When Agustin Castillo heard about HeartScan as a new student at Union College, it seemed like an easy way to simplify his life.

“All the uWorships and uGathers seemed like a lot,” he explained. “I originally joined HeartScan to get rid of the worship credits.”

As part of building a deeper community that makes faith the foundation of the learning experience, Union requires students to attend a certain number of worship events each semester — ranging from campus-wise chapels to small Bible study groups.

HeartScan provides an alternative for students who want to delve more deeply into their spiritual growth with the help of an employee mentor. At first, Castillo felt this was a preferable alternative to ensuring he attended enough events — but soon he discovered a lot more.

“At the beginning I saw that Augustin was a little anxious,” said Santi Fernadez, Castillo’s HeartScan mentor. At the time Fernadez served as a life coach on the Student Success team and has since transitioned to assistant dean of men. “Augustin was unsure of what to expect with college life. When we started going through our meetings, he would expect me to lead. But as the semester progressed, he started leading.”

Students and mentors meet on a regular basis to build a spiritual growth plan focusing on four key areas: personal worship, corporate worship, service and calling. For Castillo and Fernandez, this meant studying a devotional book about the lives of Bible characters and their relationships with God. But their talks grew well beyond the book.

“I realized we could have deep conversations,” said Castillo. “If I was struggling with school, he was a person I could talk to. He is a staff member, but I consider him a really good friend too.”

The same proved true for Fernandez that next summer when his grandmother lay on her deathbed.
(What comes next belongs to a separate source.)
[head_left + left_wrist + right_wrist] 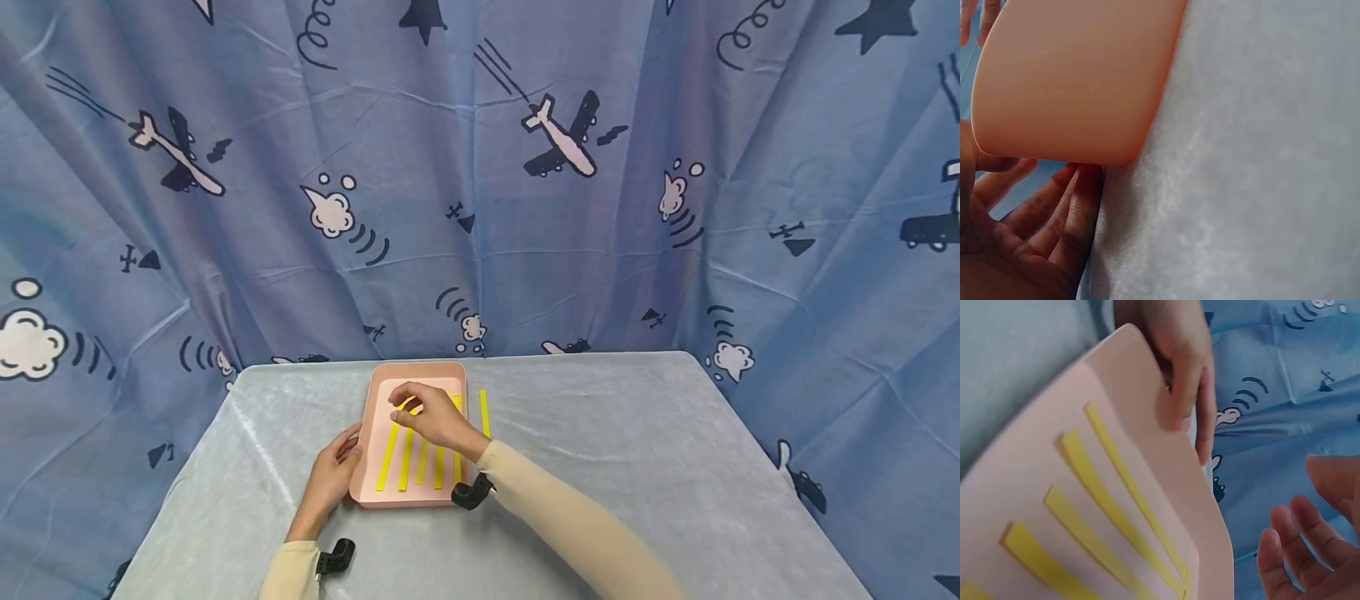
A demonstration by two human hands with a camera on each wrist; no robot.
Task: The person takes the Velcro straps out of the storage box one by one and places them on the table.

Completely discouraged, he prayed for a sign that God was still near.

Then his phone chimed with a text from Castillo: “You’re in my heart. How are you doing?”

“It’s summer and we usually don’t have a lot of contact with students,” said Fernandez. “To see that spiritual maturity to reach out to me like that. Yeah, he’s definitely leading now.”
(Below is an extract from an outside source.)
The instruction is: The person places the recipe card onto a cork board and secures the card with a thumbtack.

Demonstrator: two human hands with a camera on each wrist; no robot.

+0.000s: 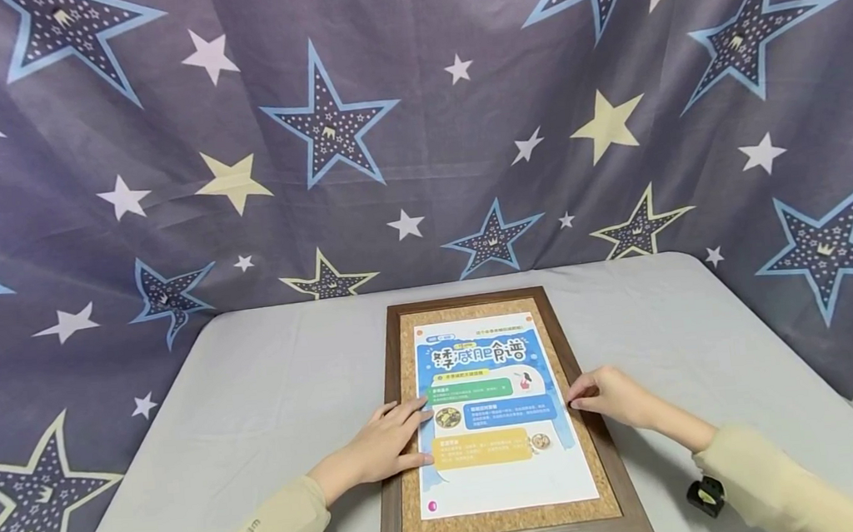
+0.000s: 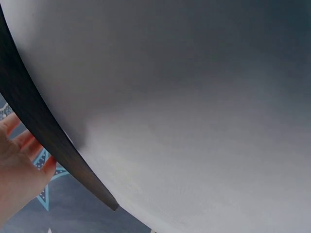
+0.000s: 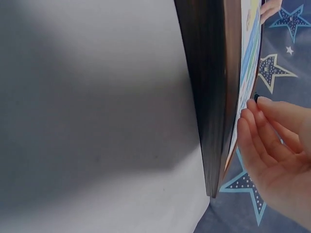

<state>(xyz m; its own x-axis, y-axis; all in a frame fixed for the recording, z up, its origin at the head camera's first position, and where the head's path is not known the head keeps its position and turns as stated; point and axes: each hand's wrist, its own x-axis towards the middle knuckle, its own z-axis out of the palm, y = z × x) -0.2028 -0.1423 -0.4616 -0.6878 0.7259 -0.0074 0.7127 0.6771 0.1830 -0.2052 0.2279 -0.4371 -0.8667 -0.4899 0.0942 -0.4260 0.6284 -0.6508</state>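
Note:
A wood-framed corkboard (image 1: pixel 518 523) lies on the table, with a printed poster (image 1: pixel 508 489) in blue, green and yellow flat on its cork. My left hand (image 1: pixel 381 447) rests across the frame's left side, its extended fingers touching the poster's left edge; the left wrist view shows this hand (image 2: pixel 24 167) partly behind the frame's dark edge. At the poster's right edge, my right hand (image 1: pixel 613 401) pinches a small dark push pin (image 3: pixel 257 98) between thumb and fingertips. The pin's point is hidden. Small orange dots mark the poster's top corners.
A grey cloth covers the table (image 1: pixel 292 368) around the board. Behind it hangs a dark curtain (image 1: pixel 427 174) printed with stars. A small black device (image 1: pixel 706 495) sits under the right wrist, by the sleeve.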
Castillo has noticed the difference too. He remembered his mother’s words growing up. “God is with you,” she said. “As long as you want Him there, He will be there.”
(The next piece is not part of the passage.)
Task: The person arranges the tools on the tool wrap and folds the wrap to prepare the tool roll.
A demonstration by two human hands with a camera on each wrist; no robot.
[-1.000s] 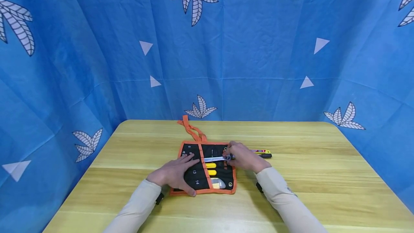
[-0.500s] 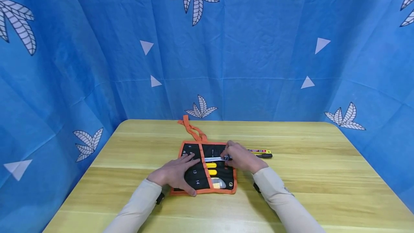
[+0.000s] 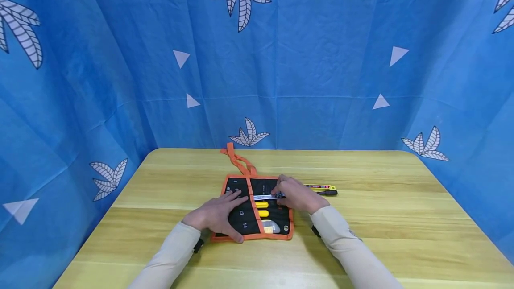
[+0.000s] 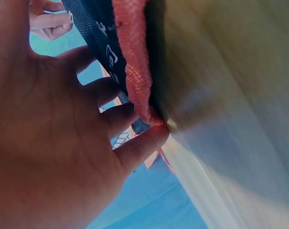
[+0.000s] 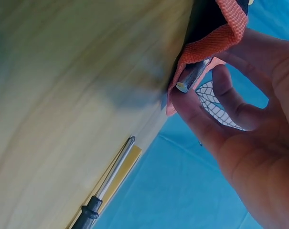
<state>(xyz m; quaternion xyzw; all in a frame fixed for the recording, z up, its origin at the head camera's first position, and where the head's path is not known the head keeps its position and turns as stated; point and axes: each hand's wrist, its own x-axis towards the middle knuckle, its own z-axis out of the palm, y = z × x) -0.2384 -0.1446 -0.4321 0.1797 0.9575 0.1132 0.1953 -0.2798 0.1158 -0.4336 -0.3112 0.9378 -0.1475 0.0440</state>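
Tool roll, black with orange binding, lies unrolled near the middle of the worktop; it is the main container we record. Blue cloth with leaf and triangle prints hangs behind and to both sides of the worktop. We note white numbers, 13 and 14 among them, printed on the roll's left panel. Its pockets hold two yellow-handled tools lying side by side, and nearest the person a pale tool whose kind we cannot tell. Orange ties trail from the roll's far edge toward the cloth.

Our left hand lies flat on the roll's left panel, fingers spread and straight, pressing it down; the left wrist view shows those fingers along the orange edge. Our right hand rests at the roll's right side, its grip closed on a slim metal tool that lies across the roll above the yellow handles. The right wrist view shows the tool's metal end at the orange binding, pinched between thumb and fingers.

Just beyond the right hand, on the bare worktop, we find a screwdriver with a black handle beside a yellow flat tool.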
“Theoretically I have always know that. but I have I’ve always struggled to actually feel it,” said Castillo. “Even though I read my Bible in the mornings and in the evenings and I prayed,  I never actually had that vivid relationship with Him until that year.”

After two years with Fernandez as a HeartScan mentor, Castillo has stepped aside to let other students have the same experience. Now working as a student dean in Prescott Hall, he tries to mentor the men in the dorm.

This leadership role comes as no surprise to Fernandez.  “I think the time that we spent in Heartscan has already shown that he can be a leader,” said Fernandez. “I remember watching him help students move into the dorm. He wasn’t just carrying their luggage, he was taking the time to get to know them.”

“Sometimes guys come to me and ask me a lot of the same questions I used to ask Santi,” Castillo explained. “I don’t always have the answers, but through my time in HeartScan, I actually learned a lot more about myself — which gave me confidence when relating to the guys and leading out in the dorm.” In the process of trying to get easy worship credits, Castillo found an unexpected path to spiritual growth and leadership.